=== Information ===

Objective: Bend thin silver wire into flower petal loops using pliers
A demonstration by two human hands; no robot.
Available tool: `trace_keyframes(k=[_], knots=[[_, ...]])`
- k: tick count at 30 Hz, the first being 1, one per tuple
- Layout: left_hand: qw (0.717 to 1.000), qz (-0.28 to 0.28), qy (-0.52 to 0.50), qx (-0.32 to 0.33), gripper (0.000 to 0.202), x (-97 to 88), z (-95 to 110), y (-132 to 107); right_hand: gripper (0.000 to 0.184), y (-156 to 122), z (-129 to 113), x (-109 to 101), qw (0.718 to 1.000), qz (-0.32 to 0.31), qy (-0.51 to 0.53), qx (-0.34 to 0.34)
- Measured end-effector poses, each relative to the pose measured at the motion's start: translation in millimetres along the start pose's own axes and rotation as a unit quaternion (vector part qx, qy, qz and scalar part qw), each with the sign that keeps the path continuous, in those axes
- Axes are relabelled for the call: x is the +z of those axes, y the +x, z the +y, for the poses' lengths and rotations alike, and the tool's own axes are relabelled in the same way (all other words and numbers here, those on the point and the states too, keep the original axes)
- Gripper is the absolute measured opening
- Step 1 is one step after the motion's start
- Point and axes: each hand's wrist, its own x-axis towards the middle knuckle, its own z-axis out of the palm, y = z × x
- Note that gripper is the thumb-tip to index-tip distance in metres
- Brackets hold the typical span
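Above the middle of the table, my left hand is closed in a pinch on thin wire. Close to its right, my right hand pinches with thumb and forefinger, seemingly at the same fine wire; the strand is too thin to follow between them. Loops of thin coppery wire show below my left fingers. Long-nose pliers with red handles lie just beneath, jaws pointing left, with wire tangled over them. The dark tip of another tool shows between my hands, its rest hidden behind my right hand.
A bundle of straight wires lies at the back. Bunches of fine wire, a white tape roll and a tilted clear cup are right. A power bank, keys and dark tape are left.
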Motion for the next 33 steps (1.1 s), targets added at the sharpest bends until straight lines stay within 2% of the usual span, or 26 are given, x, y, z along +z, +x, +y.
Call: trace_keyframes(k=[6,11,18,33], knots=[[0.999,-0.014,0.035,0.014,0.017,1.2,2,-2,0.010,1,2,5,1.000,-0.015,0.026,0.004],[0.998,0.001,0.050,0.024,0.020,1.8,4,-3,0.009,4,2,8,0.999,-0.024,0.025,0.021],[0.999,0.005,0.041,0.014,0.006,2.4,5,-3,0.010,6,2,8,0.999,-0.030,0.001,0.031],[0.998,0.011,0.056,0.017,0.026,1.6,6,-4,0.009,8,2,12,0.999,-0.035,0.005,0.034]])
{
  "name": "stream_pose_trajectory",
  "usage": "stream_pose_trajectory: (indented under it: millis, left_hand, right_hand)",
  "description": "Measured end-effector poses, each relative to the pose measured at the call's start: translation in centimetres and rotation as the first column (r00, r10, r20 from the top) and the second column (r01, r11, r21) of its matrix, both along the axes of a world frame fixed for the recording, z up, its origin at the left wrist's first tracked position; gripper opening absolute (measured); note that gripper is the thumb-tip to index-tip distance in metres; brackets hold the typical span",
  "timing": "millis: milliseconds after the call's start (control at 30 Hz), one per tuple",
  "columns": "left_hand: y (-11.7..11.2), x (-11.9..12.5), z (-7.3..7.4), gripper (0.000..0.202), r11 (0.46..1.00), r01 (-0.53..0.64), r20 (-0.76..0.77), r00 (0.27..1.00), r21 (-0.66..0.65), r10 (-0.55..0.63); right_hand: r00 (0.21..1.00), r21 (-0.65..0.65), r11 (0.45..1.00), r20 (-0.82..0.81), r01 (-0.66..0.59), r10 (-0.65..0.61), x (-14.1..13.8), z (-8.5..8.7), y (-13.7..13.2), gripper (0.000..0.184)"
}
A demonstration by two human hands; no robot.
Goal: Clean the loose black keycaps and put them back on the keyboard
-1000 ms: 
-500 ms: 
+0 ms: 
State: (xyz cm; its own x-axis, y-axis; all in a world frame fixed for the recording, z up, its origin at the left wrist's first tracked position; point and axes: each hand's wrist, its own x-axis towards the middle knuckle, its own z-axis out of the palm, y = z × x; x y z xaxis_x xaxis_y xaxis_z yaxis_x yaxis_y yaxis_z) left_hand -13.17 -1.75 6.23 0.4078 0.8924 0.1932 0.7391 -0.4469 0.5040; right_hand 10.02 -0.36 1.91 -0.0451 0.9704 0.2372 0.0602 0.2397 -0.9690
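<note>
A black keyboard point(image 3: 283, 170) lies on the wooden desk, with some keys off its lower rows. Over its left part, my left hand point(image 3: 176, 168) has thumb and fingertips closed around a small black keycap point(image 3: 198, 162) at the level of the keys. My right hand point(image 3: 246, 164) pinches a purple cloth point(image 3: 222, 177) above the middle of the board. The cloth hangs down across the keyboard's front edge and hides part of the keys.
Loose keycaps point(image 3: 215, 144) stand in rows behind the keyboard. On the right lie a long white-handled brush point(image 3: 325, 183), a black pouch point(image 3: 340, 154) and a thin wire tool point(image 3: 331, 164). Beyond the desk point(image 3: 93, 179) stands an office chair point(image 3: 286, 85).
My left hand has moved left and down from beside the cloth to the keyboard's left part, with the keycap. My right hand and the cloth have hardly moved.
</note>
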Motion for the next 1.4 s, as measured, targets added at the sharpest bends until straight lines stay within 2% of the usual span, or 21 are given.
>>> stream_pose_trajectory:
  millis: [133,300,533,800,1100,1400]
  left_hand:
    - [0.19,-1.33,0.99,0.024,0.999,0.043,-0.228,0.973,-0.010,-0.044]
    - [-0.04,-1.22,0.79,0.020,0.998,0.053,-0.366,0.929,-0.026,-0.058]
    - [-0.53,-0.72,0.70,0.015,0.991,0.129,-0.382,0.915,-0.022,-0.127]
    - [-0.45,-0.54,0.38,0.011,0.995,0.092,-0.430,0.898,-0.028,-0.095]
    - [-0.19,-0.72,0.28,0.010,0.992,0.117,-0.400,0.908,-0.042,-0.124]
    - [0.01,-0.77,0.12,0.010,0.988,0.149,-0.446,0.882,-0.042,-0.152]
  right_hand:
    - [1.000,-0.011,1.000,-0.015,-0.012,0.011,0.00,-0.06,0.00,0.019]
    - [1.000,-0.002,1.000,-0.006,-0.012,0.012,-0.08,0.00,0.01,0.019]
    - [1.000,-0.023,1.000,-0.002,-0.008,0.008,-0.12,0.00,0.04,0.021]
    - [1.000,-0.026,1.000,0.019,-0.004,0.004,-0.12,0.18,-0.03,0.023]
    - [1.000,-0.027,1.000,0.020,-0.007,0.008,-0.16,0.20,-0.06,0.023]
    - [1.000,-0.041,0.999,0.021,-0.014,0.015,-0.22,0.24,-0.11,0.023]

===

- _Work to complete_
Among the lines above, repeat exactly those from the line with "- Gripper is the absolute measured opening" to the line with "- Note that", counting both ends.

- _Result below_
- Gripper is the absolute measured opening
- Step 1 is one step after the motion's start
- Point and axes: each hand's wrist, its own x-axis towards the middle knuckle, its own z-axis out of the palm, y = z × x
- Note that gripper is the thumb-tip to index-tip distance in metres

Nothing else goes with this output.